As key figures in education and politics continue to wage a fiery ideological battle over unqualified teachers, I have been sitting squarely on the fence, aware of both my Tory principles…and my own newly qualified teaching status.
Taking a step back from the heat of battle would, I suspect, lead to a more common sense resolution of the dispute over unqualified teachers. Having taught as an unqualified teacher myself some years ago, before returning to teaching and acquiring qualified teacher status (QTS) more recently, a pretty crucial truth seems to have been ignored throughout the raucous of the debate thus far. Put bluntly, you cannot train anyone to be a teacher – blindingly obvious, but a central starting point to any inquiry into the suitable qualification of individuals in this profession.
To be considered to be an ‘outstanding teacher’, one has to demonstrate evidence of reaching the higher echelons of the eight teaching standards. On paper, and with enough guidance and support, it is possible that anyone could indeed achieve this. However, in reality, teachers are observed inside the classroom and in front of dozens of students who can, frankly, make the best laid plans redundant within seconds of a lesson commencing. In essence, there are few professions in which the difference between theory and practice are so far removed. Whilst frequently frustrating for teachers, this unpredictability actually acts as a safeguard in terms of overall teaching practice.
The realities of teaching are such that teachers require more than a certain qualification or background. The very best teachers are those who are able to make a connection in the classroom with young people. No training course or qualification can substitute for the extra ingredient that successful teachers require – a teaching ‘X Factor’ if you like; you either have it or you don’t.
Well-intentioned individuals who have a wonderful (and truly impressive) knowledge of pedagogy can soon find that their detailed understanding of the core learning theories from Vygotsky to Piaget can become wholly irrelevant if they cannot practically create an effective and stimulating learning environment in the first instance.

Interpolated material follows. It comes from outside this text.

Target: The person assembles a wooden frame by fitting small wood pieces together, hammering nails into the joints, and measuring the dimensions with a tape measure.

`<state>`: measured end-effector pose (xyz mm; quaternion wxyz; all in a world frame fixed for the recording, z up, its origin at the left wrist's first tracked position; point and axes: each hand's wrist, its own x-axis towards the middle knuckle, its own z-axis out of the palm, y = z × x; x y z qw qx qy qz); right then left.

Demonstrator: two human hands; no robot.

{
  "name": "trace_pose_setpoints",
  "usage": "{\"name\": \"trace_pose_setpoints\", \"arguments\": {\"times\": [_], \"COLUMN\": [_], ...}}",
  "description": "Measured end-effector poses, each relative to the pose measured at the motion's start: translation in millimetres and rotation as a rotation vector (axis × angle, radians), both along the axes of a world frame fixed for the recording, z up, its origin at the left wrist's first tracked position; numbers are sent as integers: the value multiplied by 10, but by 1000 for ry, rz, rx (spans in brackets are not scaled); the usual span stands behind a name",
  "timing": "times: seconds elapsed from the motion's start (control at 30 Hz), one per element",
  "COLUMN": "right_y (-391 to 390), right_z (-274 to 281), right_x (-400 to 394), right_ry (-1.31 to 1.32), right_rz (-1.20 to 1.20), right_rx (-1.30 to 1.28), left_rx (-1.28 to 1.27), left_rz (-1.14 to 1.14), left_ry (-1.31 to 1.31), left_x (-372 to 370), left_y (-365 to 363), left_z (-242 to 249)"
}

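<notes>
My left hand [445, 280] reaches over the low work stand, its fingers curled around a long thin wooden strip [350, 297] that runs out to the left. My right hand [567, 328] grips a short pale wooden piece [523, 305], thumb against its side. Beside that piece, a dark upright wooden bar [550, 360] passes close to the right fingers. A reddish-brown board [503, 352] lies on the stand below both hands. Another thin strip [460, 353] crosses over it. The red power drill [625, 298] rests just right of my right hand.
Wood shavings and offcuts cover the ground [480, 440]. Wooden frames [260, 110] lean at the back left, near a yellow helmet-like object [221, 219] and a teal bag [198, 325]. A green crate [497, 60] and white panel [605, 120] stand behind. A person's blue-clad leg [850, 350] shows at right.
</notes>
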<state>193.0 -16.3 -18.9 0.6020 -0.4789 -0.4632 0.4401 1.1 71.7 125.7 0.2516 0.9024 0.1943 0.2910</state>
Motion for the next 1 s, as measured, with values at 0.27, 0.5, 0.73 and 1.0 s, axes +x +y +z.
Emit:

As such, parents, voters and politicians should breathe a little easier in this over-heated debate. The profoundly simple truth is that some unqualified teachers won’t be able to step up to the mark and deliver when faced with a full timetable of demanding classes. Yet, the same will transpire for every new cohort of freshly qualified teachers too.
The nature of teaching is demanding, fast-paced, transparent, utterly rewarding and completely unpredictable. The end product of these rather bizarre features leads to a very natural system of checks and balances in which all teachers will ultimately be judged. Whether we are qualified or unqualified, this system is demanding enough to separate those who can teach from those who frankly shouldn’t – perhaps we should all begin to trust in it a little bit more?